Este segundo domingo de mayo, miles de familias en el Perú se preparan para celebrar el Día de la Madre con reuniones, regalos y salidas especiales. Se trata de una de las fechas más importantes del año, capaz de movilizar el comercio, generar gran afluencia en calles, llenar restaurantes y reunir a personas de distintas generaciones. Pero, ¿por qué esta celebración tiene un impacto tan fuerte en la sociedad peruana? En esta nota te lo explicamos.
El sociólogo Ademar Díaz, docente de pre y posgrado de la Facultad de Ciencias Sociales de la Universidad Nacional Mayor de San Marcos (UNMSM), sostuvo que esta celebración actúa como un potente “catalizador social", debido a que no se trata solo de una fecha en el calendario sino de una forma de agradecimiento y, en ocasiones, de compensación emocional.
"Creo que poder celebrar a la mamá también viene por un tema psicoanalítico, de poder compensar aquellos días de ausencia o a lo mejor días en las que no se ha podido atender a la madre como se hubiese querido", dijo el experto en diálogo con la agencia Andina.
Celebraciones distintas
Para el sociólogo, la magnitud de la fiesta en Perú varía según el entorno. Mientras que en las grandes urbes como Lima predomina la reunión del núcleo familiar, en las zonas rurales del país el Día de la Madre adquiere dimensiones de una pequeña fiesta patronal.
En las provincias, agregó, la celebración se basa en la reciprocidad y la solidaridad. "Lo rural tiene sus reciprocidades: cada uno trae una olla, otro arma el toldo, otro trae la música. Es una fiesta comunitaria donde grupos de familias agasajan a las madres con pachamanca, cuy chactado y chicha de jora", describió Díaz, resaltando que estos valores de bienes comunes provienen desde la antigüedad.
Raíces ancestrales
La figura materna en el Perú no es un concepto moderno; está profundamente anclada en la cosmogonía andina.
El especialista recordó que desde el Imperio Incaico la mujer ha sido una figura transversal, personificada en deidades como la Pachamama (Madre Tierra), la Mama Cocha (Madre de las aguas) y la Mama Quilla (Madre Luna).
Incluso está presente en los mitos fundacionales, como las figuras como Mama Ocllo (la civilizadora) o Mama Huaco (la guerrera); en ambos casos, se subraya el papel clave de la mujer en el origen de los clanes.
Abandono paterno
Sin embargo, Díaz también analiza un factor contemporáneo crítico: la ausencia de la figura paterna. Ante el abandono recurrente del varón, la mujer peruana suele adoptar un doble papel. De allí también la diferencia en la magnitud de la celebración con respecto al Día del Padre.
"Al final la mujer es la que adopta el doble rol; hace de madre y de padre con los niños. Lo que hace el varón es ver a la madre que lo ha criado al margen del abandono y entrega en este día un gran regalo como un gracias por haberme soportado", afirmó el sociólogo.
Impacto económico
De acuerdo con el sociólogo, el consumo en esta semana del Día de la Madre podría alcanzar los 4,000 millones de soles, triplicando o cuadruplicando el gasto habitual, conforme con estadísticas del Ministerio de la Producción. No obstante, advirtió, el perfil de la madre y sus regalos ha evolucionado.

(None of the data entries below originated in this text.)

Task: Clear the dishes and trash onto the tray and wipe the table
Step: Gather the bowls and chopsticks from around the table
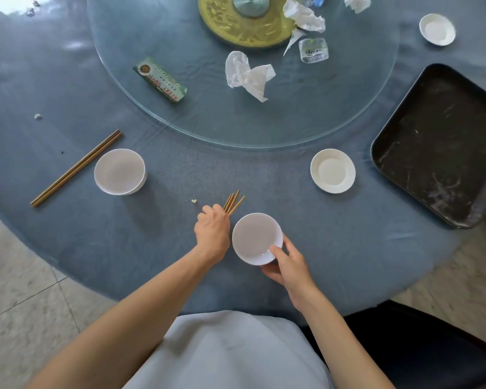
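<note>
My left hand (211,233) is closed around a bundle of wooden chopsticks (234,202) whose tips fan out beyond my fingers. My right hand (285,266) grips the near rim of a white bowl (254,237) just above the blue tablecloth. A second white bowl (119,171) stands to the left, with a pair of chopsticks (76,167) lying beside it. A white saucer (332,171) sits to the right, another saucer (436,29) at the far right. The black tray (443,147) lies at the right edge. Crumpled tissues (247,74) lie on the glass turntable (180,116).
On the turntable are a green packet (160,80), a clear plastic cup (313,50), more tissues (303,16) and a gold centre base (244,26). Small crumbs (194,201) dot the cloth. A dark chair (421,341) stands at my right, tiled floor at the left.
</note>
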The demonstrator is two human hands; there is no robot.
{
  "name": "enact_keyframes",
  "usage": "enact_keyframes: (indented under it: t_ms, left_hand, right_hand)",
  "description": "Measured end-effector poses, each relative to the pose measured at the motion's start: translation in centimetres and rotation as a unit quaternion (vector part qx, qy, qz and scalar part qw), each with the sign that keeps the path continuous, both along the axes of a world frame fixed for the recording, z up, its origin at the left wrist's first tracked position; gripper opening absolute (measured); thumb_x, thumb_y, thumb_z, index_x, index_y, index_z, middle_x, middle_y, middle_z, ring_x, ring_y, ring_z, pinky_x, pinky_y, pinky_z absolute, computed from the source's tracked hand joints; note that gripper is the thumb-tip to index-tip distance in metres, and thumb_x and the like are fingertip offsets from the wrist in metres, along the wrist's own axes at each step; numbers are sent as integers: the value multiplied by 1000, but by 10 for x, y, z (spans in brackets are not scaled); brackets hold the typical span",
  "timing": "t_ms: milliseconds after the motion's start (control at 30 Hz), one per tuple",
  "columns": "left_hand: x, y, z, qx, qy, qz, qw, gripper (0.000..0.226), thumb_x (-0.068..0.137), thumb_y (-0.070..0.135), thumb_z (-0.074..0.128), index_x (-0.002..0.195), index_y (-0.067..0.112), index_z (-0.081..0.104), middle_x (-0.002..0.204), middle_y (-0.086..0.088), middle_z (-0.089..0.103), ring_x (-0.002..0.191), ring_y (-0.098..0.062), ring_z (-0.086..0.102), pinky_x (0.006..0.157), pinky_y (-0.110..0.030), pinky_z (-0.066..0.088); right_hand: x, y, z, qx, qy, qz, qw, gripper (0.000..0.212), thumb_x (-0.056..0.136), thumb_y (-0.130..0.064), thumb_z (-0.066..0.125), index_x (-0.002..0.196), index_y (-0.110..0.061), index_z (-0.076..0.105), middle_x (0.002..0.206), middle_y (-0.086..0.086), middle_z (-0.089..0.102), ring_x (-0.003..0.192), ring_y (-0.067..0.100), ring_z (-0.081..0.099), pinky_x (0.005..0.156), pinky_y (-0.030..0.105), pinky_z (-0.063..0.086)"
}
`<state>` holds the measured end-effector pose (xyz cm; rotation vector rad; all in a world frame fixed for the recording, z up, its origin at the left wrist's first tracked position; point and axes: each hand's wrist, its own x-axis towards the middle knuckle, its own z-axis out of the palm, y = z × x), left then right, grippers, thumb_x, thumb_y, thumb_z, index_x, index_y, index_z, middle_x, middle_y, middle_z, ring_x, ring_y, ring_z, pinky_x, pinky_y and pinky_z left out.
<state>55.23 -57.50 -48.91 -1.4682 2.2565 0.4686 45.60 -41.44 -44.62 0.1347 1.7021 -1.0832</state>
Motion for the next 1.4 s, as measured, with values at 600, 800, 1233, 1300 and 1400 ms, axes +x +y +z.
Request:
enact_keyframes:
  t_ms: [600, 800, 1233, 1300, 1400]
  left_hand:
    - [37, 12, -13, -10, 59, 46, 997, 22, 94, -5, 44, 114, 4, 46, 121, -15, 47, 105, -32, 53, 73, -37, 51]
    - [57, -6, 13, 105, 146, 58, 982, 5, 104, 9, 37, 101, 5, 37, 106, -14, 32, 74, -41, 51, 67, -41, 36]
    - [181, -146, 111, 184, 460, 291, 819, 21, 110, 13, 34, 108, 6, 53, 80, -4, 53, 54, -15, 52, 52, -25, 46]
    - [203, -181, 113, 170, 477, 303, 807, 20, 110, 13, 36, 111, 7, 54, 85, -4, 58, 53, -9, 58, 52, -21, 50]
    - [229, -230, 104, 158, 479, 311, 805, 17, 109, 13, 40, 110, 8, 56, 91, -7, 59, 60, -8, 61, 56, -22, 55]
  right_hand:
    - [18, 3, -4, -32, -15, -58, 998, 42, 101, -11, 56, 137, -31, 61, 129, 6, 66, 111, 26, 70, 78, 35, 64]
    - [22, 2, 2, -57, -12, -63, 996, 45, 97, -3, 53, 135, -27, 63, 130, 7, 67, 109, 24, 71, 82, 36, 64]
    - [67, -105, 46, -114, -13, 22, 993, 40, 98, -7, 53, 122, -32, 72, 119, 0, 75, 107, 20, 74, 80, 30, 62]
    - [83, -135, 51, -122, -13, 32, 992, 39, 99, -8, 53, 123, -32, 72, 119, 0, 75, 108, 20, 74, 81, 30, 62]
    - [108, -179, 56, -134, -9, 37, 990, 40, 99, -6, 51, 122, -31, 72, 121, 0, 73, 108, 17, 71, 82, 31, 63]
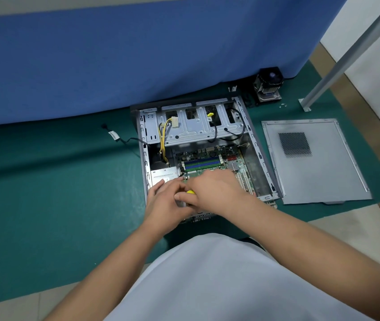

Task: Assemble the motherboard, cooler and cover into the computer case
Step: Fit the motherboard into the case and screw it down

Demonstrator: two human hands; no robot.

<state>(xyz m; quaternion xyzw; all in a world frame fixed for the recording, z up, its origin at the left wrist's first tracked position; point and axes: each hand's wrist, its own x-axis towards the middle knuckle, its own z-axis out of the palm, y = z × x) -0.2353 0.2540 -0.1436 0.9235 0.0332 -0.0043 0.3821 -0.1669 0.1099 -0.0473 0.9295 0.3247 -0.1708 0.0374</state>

Atrás está quedando la tendencia de regalar electrodomésticos para el hogar. "Este perfil de madre conservadora se viene diluyendo frente a una ola creciente de madres modernas que estudian, trabajan y son emprendedoras", sostuvo.

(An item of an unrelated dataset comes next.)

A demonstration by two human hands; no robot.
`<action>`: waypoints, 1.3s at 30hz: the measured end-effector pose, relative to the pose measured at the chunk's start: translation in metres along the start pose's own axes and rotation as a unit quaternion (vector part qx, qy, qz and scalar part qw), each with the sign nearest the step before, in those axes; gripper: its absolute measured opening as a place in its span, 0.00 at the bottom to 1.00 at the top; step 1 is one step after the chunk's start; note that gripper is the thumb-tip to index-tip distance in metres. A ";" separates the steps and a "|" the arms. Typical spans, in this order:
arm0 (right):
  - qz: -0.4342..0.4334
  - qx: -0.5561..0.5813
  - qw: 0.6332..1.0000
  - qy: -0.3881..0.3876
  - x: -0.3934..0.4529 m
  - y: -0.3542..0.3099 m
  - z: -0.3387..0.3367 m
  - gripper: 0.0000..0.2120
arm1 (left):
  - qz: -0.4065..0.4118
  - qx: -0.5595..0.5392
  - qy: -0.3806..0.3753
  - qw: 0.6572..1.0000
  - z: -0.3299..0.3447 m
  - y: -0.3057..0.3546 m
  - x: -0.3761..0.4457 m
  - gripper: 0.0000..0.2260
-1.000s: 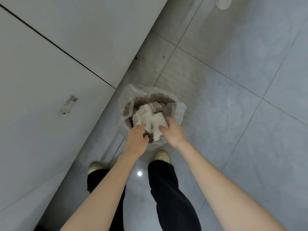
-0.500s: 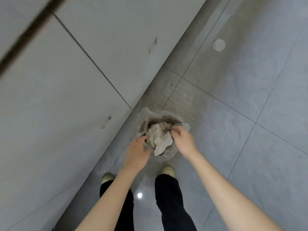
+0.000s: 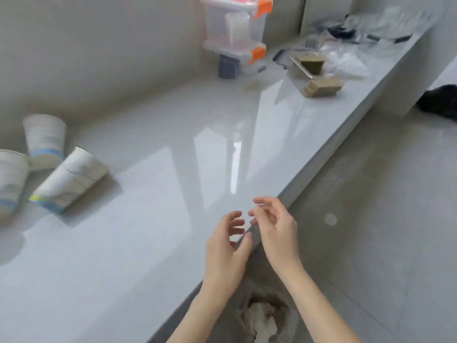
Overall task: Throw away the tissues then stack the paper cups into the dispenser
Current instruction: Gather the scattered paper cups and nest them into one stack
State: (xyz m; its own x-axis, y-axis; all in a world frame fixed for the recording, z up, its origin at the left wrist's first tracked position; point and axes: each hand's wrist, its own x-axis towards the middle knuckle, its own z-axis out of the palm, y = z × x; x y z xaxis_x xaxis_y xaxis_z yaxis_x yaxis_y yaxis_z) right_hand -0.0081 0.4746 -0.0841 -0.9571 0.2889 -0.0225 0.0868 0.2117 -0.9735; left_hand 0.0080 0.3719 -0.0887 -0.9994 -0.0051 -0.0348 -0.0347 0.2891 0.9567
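Three white paper cups with blue bands sit at the left of the glossy counter (image 3: 153, 219): one lies on its side (image 3: 69, 180), one stands upside down behind it (image 3: 45, 141), and one is cut off by the left edge (image 3: 10, 179). My left hand (image 3: 227, 248) and my right hand (image 3: 277, 229) hover empty over the counter's front edge, fingers spread and facing each other. Below them on the floor stands the lined bin (image 3: 291, 315) with crumpled white tissues (image 3: 262, 320) inside. No cup dispenser is identifiable.
Stacked clear boxes with orange latches (image 3: 235, 28) stand at the back against the wall, a grey block (image 3: 227, 68) in front of them. An open tin (image 3: 308, 65), a tan box (image 3: 324, 87) and plastic bags (image 3: 346, 63) crowd the far right of the counter.
Both hands have let go of the tissues, which now lie in the bin, and risen to counter height. My view has swung up from the bin to the counter.
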 end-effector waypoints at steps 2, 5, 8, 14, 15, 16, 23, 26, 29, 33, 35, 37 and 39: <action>-0.038 0.011 0.999 -0.014 0.001 -0.051 0.016 0.07 | 0.026 -0.004 0.037 0.999 -0.043 0.028 0.008 0.16; -0.099 0.023 0.994 -0.042 0.000 -0.107 0.049 0.08 | 0.062 0.012 0.102 0.993 -0.115 0.050 0.020 0.19; -0.134 0.036 0.988 -0.074 -0.006 -0.148 0.089 0.11 | 0.070 0.026 0.151 0.986 -0.185 0.056 0.022 0.22; -0.129 0.025 0.981 -0.141 -0.010 -0.194 0.180 0.17 | 0.056 0.067 0.224 0.971 -0.301 0.043 0.010 0.27; -0.125 0.021 0.980 -0.152 -0.009 -0.198 0.194 0.18 | 0.057 0.080 0.234 0.967 -0.315 0.039 0.008 0.27; -0.120 0.019 0.979 -0.164 -0.009 -0.201 0.209 0.19 | 0.057 0.092 0.245 0.963 -0.329 0.035 0.005 0.28; -0.087 -0.028 0.962 -0.259 -0.001 -0.202 0.296 0.22 | -0.001 0.126 0.334 0.934 -0.393 -0.004 -0.003 0.29; -0.068 -0.053 0.950 -0.301 0.008 -0.196 0.331 0.22 | -0.023 0.123 0.376 0.918 -0.412 -0.018 -0.002 0.29; -0.041 -0.069 0.934 -0.347 0.017 -0.187 0.364 0.25 | -0.057 0.125 0.405 0.904 -0.427 -0.033 0.001 0.33; -0.007 -0.107 0.913 -0.394 0.024 -0.175 0.403 0.30 | -0.093 0.120 0.399 0.904 -0.444 -0.051 0.007 0.39; 0.011 -0.112 0.910 -0.399 0.029 -0.171 0.421 0.37 | -0.111 0.113 0.395 0.905 -0.452 -0.057 0.014 0.43; 0.037 -0.116 0.910 -0.396 0.033 -0.168 0.439 0.44 | -0.131 0.094 0.400 0.902 -0.459 -0.065 0.021 0.47; 0.055 -0.125 0.916 -0.378 0.033 -0.163 0.456 0.44 | -0.143 0.075 0.403 0.901 -0.466 -0.073 0.028 0.48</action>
State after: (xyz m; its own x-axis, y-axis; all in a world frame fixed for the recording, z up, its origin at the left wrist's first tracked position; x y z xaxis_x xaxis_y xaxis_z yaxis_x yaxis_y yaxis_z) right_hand -0.1796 0.0242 -0.0299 -0.8484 -0.3878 -0.3603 0.1639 0.4549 -0.8754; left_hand -0.0195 -0.0956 -0.0252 -0.6313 -0.7756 0.0041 -0.3511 0.2905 0.8901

Ahora, aseveró, los hijos buscan regalar "experiencias", como viajes o almuerzos en restaurantes, así como productos de estética y apariencia personal.
La primera celebración
En el Perú, durante el oncenio de Leguía (1919-1930), fue aprobada la Resolución Suprema N° 677 del 12 de abril de 1924 que declaró oficialmente el Día de la Madre cada segundo domingo de mayo.

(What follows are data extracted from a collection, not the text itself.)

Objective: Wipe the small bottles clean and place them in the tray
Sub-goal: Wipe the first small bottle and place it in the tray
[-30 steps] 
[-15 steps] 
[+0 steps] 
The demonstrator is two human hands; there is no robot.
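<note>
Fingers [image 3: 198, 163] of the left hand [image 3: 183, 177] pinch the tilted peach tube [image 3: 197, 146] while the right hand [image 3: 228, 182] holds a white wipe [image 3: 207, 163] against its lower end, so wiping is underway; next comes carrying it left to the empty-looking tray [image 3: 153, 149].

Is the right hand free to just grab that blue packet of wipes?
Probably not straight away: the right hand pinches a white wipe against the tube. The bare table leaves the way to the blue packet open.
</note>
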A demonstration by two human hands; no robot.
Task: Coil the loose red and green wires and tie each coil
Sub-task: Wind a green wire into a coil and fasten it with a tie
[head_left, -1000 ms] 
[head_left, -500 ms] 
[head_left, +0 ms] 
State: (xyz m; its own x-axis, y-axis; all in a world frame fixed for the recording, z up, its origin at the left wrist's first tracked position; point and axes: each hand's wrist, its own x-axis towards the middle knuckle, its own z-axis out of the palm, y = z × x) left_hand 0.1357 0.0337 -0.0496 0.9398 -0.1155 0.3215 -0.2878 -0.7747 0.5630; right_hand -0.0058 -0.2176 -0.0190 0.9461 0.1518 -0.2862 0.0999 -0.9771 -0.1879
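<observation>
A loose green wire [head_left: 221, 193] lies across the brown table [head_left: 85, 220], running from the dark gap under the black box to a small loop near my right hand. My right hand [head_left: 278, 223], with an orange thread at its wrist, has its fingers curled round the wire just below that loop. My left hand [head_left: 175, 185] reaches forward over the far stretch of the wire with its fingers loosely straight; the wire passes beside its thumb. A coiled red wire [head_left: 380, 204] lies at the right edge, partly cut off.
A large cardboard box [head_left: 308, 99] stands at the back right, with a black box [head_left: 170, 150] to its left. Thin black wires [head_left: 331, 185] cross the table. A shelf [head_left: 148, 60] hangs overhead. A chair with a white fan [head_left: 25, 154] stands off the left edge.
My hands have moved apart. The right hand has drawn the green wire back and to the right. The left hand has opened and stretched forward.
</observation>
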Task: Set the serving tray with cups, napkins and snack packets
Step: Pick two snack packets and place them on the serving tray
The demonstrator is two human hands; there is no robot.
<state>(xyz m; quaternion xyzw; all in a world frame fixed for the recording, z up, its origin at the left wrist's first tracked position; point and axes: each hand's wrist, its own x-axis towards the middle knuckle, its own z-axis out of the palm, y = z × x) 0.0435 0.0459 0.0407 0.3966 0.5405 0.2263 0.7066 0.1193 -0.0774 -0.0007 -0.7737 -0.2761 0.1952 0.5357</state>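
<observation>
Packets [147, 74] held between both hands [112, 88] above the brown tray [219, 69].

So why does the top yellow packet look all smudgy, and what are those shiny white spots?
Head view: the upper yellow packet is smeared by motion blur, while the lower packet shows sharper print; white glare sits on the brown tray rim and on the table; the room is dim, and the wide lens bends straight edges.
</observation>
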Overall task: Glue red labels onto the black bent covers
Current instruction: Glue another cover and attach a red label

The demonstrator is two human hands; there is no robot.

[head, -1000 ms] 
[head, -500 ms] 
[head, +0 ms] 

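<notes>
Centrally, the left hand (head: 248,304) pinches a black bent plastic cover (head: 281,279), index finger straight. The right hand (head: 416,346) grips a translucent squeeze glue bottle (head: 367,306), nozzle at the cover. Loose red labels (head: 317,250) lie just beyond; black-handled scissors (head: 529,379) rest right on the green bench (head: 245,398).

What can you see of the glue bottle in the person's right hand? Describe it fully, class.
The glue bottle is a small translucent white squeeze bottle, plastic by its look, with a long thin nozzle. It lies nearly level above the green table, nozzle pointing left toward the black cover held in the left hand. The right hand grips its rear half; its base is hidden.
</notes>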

Esta iniciativa estuvo impulsada por un grupo de estudiantes sanmarquinos pertenecientes al Centro Universitario “Ariel”, quienes recibieron el apoyo de la población.
De esta manera, se celebró en el Perú el primer Día de la Madre, el domingo 11 de mayo de 1924. Fue una jornada de sonrisas, besos y abrazos. Hubo actuaciones escolares, celebraciones en familia, todos los cuales estuvieron dedicados a las madres.
Una de estas actividades ocurrió en el Parque de la Exposición, donde estaba el busto de Juana Alarco de Dammert, conocida como la "abuela de los niños", a quien un grupo de niños huérfanos de la capital le hicieron un conmovedor homenaje.
Durante las ceremonias públicas, los asistentes se colocaban en el ojal rosas rojas en caso sus madres estuvieran vivas y rosas blancas, si éstas habían muerto.